Fiscal 2005 was also impacted by higher payroll and benefit costs.
%During the fourth quarter of 2004, we conformed our accounting for operating leases and leasehold
improvements to the views expressed by the Office of the Chief Accountant of the Securities and
Exchange Commission to the American Institute of Certified Public Accountants on February 7, 2005.
As a result, we recorded a $65.9 million non-cash pre-tax adjustment to total operating expenses,
which represents the cumulative effect of the adjustment for a period of approximately 20 years (the
“Lease Adjustment”). Since the Lease Adjustment was not material to 2004 or any previously reported
fiscal year, the cumulative effect was recorded in the fourth quarter of 2004. For internal comparisons,
management finds it useful to assess year-to-year performance excluding the Lease Adjustment,
which results in comparable 2004 total operating expenses as a percentage of net sales of 21.3%.

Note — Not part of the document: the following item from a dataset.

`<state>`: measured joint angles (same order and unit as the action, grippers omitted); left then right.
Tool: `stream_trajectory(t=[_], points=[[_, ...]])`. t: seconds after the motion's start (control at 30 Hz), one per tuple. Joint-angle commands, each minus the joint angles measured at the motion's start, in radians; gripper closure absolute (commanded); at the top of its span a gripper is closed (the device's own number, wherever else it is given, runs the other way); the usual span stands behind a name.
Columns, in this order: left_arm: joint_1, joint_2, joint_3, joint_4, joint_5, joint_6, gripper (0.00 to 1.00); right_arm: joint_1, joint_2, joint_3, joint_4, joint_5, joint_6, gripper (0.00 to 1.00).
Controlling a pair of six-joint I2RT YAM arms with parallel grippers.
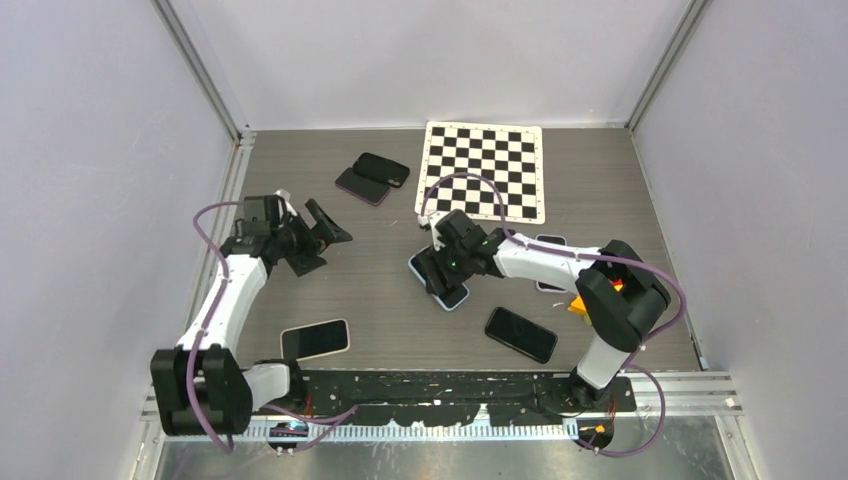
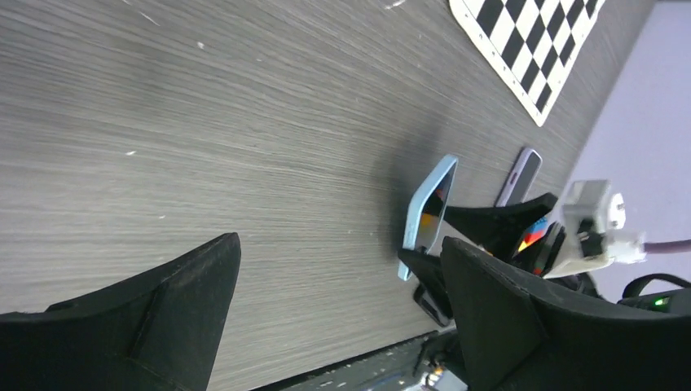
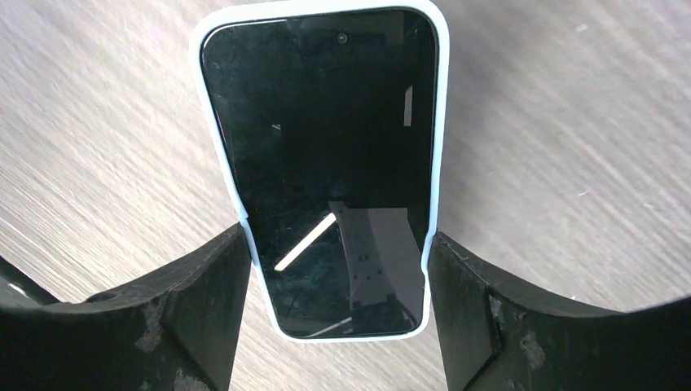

%Total operating expenses as a percentage of net sales also increased during 2004 due to integration
and incremental costs as a result of the acquisition of the Acquired Businesses. In addition, the
acquired stores had lower average sales per store during 2004, increasing operating expenses as
a percentage of net sales.
%Fiscal 2004 and 2003 were impacted by an increase in payroll and benefit costs driven by an increase
in the number of 24-hour and extended hour stores, as well as new stores.
INTEREST EXPENSE, NET consisted of the following:
In millions 2005 2004 2003
Interest expense $ 117.0 $ 64.0 $ 53.9
Interest income (6.5) (5.7) (5.8)
Interest expense, net $ 110.5 $ 58.3 $ 48.1
The increase in interest expense, net during 2005 and 2004 was primarily driven by the increase in debt
used to fund the acquisition of the Acquired Businesses, which occurred during the third quarter of 2004.
INCOME TAX PROVISION Our effective income tax rate was 35.8% in 2005, 34.2% in 2004 and
38.4% in 2003. As you review our income tax provision, we believe you should consider the following
important information:
%During the fourth quarter of 2005, an assessment of tax reserves resulted in a reduction that was
principally based on resolving certain state tax matters. As a result, the Company reversed $52.6 million
of previously recorded tax reserves through the income tax provision.